Returns hit crisis lows, exit challenges continue to worsen
Bain’s data shows that in 2025, the distribution ratio of private equity to net asset value remains at 14%, the second-lowest level since the most severe period of the 2008 financial crisis, and the fourth consecutive year at a low.
Exit pressures are also significant. The report indicates that exit transaction volume in 2025 decreased by 2% year-over-year, and the average holding period has extended from five to six years (2010-2021) to about seven years.
Rebecca Burack, head of Bain’s global private equity practice, notes that management companies have sold “gem-level” high-quality assets, but assets with less certain prospects are difficult to offload. “When a company’s holding period exceeds five or six years, internal rates of return don’t look as attractive,” she says.
Fundraising is also under pressure. In 2025, leveraged buyout fund fundraising declined 16% year-over-year to $395 billion, with the number of funds closing fundraising down 23%, marking the fourth consecutive year of decline. Burack also points out that uncertainty caused by Trump tariffs abruptly halted deal activity in early 2025, even though in January of that year, deal momentum still looked “extremely strong.”
Large deals mask structural weakness, small and mid-sized funds hit hardest
Although global M&A transaction value in 2025 increased sharply by 44% year-over-year to $904 billion, there is clear structural differentiation behind this impressive figure.
Bain’s report shows that just 13 mega-deals over $10 billion contributed about 30% of total transaction value, mainly concentrated in the U.S. Meanwhile, the total number of deals declined by 6% to 3,018, and large privatizations like Electronic Arts have limited impact on digesting the backlog of $3.8 trillion in unsold assets.
PitchBook senior analyst Kyle Walters states that large institutions, due to their diversified strategies and managing vast capital pools, have a stronger buffer during slowdowns in deal-making and exits.
“This pressure impacts mid-market managers more, especially those emerging managers trying to stand out among peers.”
Walters further warns that “based on the current environment, many funds of all sizes are struggling to raise capital, and many managers have already raised their last fund without realizing it.” He adds that underperforming managers are “likely to quietly wind down, and that will be all the outside world sees and hears.”
"Darwinian"淘汰:整合、僵尸化与灭绝
Faced with industry reshuffling, opinions on the way forward are increasingly divided. Some industry leaders expect consolidation to accelerate, but Bégramian of GP Score remains cautious.
He points out, “Not all PE firms can be acquired by Blackstone or Apollo, and they are not interested in buying everyone,” especially when the assets for sale are essentially tied to management fee income linked to “gray” assets that are hard to exit or value.
Lucinda Guthrie, head of Mergermarket, suggests another path—“zombification.” Some managers choose to transfer assets into continuation vehicles, providing liquidity to investors while continuing to hold assets, essentially buying time.

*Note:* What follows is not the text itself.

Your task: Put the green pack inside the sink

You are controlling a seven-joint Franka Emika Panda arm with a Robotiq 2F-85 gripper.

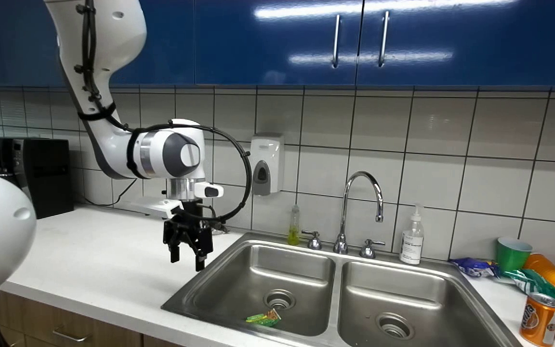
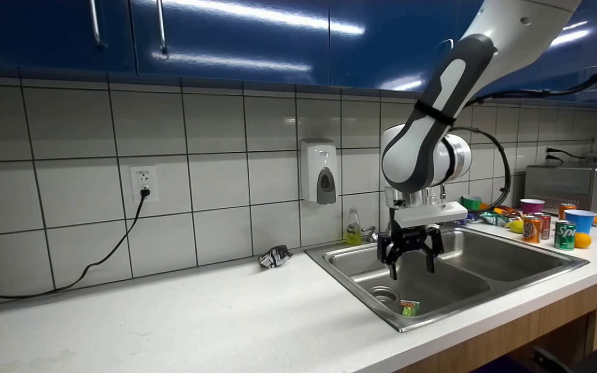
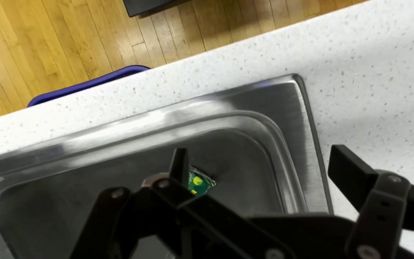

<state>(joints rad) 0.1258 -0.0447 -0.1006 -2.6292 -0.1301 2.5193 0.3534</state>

But she warns that if funds cannot continue to distribute capital to investors, this model cannot last. Guthrie predicts 2026 will be a key year to distinguish “those who can deliver on promises” from “those who cannot,” and describes this industry reset as “absolute Darwinian淘汰.”
Old methods fail, “12% is the new 5%”
Even those institutions that survive this round of reshuffling face much greater profitability challenges.
According to Wall Street Insights, Bain notes that in the 2010s, with ultra-low borrowing costs and rising valuation multiples, buyout funds could achieve twofold or higher returns within five years by modestly growing portfolio company profits.
Today, that tailwind has dissipated. Current leverage costs are near 8-9%, and valuation multiples are relatively stagnant. Bain summarizes this shift as “12% is the new 5%”—meaning portfolio companies need to grow EBITDA by 10-12% annually over five years to achieve the same 2.5x return.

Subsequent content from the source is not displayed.